[Start of Attachment]

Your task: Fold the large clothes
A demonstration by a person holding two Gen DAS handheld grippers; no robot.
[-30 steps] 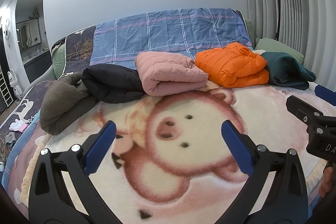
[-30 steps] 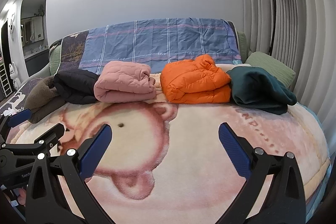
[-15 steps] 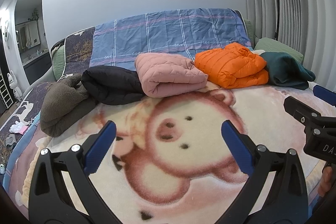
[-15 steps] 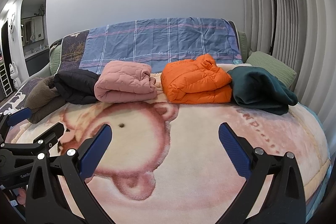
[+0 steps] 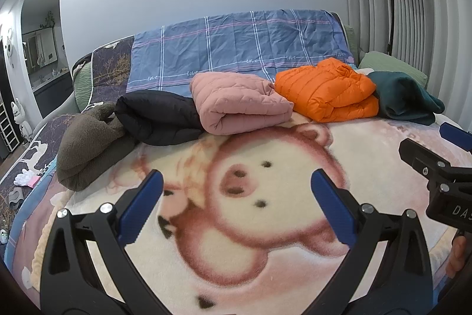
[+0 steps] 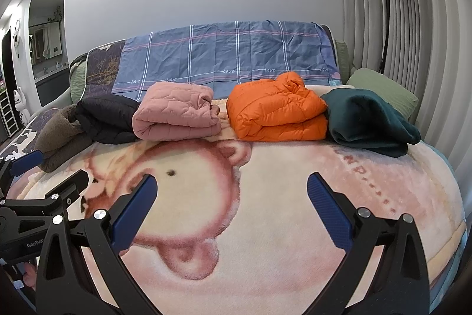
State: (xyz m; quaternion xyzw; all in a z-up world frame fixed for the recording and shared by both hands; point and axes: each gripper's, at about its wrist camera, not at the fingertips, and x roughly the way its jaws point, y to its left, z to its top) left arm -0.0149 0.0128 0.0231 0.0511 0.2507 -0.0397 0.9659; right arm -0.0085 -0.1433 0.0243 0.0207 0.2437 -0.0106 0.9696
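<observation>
Across the bed (image 5: 265, 226), 5 folded coats (image 6: 277, 114) line the far edge, straight ahead of both spread, empty tools: left tool (image 5: 236, 202), right tool (image 6: 231, 204).

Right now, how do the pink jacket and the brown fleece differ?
The pink jacket is quilted and smooth; the brown fleece is fuzzy. The pink jacket is a neat, flat-sided fold; the brown fleece is a loose, lumpy heap at the row's left end. Both touch the black jacket.

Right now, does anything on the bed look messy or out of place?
Mostly tidy. Only the brown fleece at the row's left end looks slumped, less squared than the pink and orange bundles.
</observation>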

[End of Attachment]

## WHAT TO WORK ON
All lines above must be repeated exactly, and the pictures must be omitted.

## RESPONSE
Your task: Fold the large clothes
A demonstration by a person holding two Gen DAS handheld grippers; no robot.
[-30 steps] 
[-30 steps] 
[-15 steps] 
[-15 steps] 
[+0 steps] 
[+0 steps] 
State: (xyz m; quaternion xyzw; all in a z-up world frame fixed for the recording and shared by both hands; point and axes: each gripper's, at about its wrist camera, not at the fingertips, and x roughly the way its jaws point, y to its left, z to its top) left arm -0.0149 0.0128 0.0231 0.0511 0.2507 -0.0397 0.9659; right arm -0.0085 -0.1433 0.0243 0.0207 0.2437 -0.0106 0.9696
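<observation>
Across the bed (image 5: 265, 226), 5 folded coats (image 6: 277, 114) line the far edge, straight ahead of both spread, empty tools: left tool (image 5: 236, 202), right tool (image 6: 231, 204).

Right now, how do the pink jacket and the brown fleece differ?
The pink jacket is quilted and smooth; the brown fleece is fuzzy. The pink jacket is a neat, flat-sided fold; the brown fleece is a loose, lumpy heap at the row's left end. Both touch the black jacket.

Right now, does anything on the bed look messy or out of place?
Mostly tidy. Only the brown fleece at the row's left end looks slumped, less squared than the pink and orange bundles.
</observation>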

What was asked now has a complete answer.